富麗堂皇的葉公館裏,一男一女正劍拔弩張地對峙著。
“少勳,真的很感謝你對佑衡的幫助,我會竭盡全力用其他方式來回報你的恩情,但是我無法背叛我的丈夫。”
楊嘉怡一臉緊張地看向葉少勳,對方卻隻給她留了一個難以捉摸的背影。
昏暗的燈光灑在那高大的背影上,楊嘉怡無法看清對方的臉,更猜不透對方內心的真實想法。
她隻能局促不安地站在原地,等待著葉少勳的回應。
這句話對葉少勳的衝擊力實在是太大了,成功地勾起了他塵封於心底的那些不堪的回憶。
此刻,他的內心已經蓄積了滿腔的怒火。他陰沉沉地轉過身來,抬起腳就踹向了楊嘉怡身旁的椅子。
隻聽“咚”的一聲巨響,椅子應聲而倒。楊嘉怡被對方突如其來的狂躁舉動,給嚇得當場愣在了原地。
還不等她反應過來,葉少勳立馬一把抓住她的手腕,輕而易舉地將人拽到了自己的身邊。
葉少勳用另一隻手狠狠地捏住楊嘉怡的下巴,強迫她抬起頭來麵向自己,同時歇斯底裏地朝她怒吼道:
“為什麼?到底是為什麼?幼微是這樣,連你也是這樣,我究竟哪裏比不上你們外麵的那些野男人?你說啊!!!”
楊嘉怡還是頭一次見到葉少勳發火,這與他平日裏溫文爾雅、謙遜有禮的形象,簡直是判若雲泥。
她瞬間就被對方的怒吼聲,給嚇得連話都說不出來了。
葉少勳見她一言不發,臉刷的一下子漲得黑紅,像一塊燒紅了的炭火。
一雙眼睛瞪得圓睜睜的,連語氣中也不自覺地帶上了一股濃濃的殺氣:
“好!你不想說是吧?我有的是辦法讓你開口。”
葉少勳轉過身,從櫃子的暗格裏,拿出了一捆繩子和一條黑布帶。
無論楊嘉怡怎麼勸說和掙紮,他也完全充耳不聞,三兩下就把人給綁好了。
接著,他又一如往常那樣,在床頭櫃那兒稍稍摸索了一下,便找到了機關。
葉少勳輕輕這麼一扭,原本嚴絲合縫的牆壁,順勢滑動開來,露出了一扇小門,剛好有一位成年人身形那麼大。

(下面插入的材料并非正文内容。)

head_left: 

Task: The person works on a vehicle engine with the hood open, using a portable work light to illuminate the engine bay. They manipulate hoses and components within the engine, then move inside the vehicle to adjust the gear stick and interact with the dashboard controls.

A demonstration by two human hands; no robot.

楊嘉怡雖然被蒙著眼睛,但還是能夠清楚地聽見門滑動時發出的聲響,她神情驚恐、語氣緊張地問道:
“葉少勳,你到底想幹什麼?”
“別著急嘛,等一下你不就知道了。”
葉紹勳一副玩味的口吻,也不等楊嘉怡回答,直接將人扛在肩頭,便自顧自地走進了石門內。
誰又能想到,在金碧輝煌、雕梁畫棟的葉公館下麵,竟會建有一座不見天日的地窖呢!
這便是葉少勳為了懲罰那些專門與自己作對的人,而特意打造的。
陰冷潮濕的地窖裏,由岩石和磚塊砌成的白色牆壁,隔絕了陽光、空氣和一切人間的聲響。好像一口密封住的棺材,深埋在陰暗的地底。
地窖的牆壁上,隻有兩三個小小的窗孔,可以透光。窗孔卻是開在高高的、囚徒們無法觸碰到的地方。
白日時,從窗孔裏會透進來一點點光,但非常微弱,即便是在中午時分,也若有若無。
雖然地窖的天花板上裝有一盞燈,但平日裏基本不會打開,除非有人過來查看。
這個地牢除了葉少勳外,就隻有管家吳貴和大夫李承乾,知道它的存在。
在地窖正中央,還設有一間長方形的鐵牢籠。如果不刻意開燈的話,牢籠裏根本照不到光。從白天到黑夜,都是漆黑一片。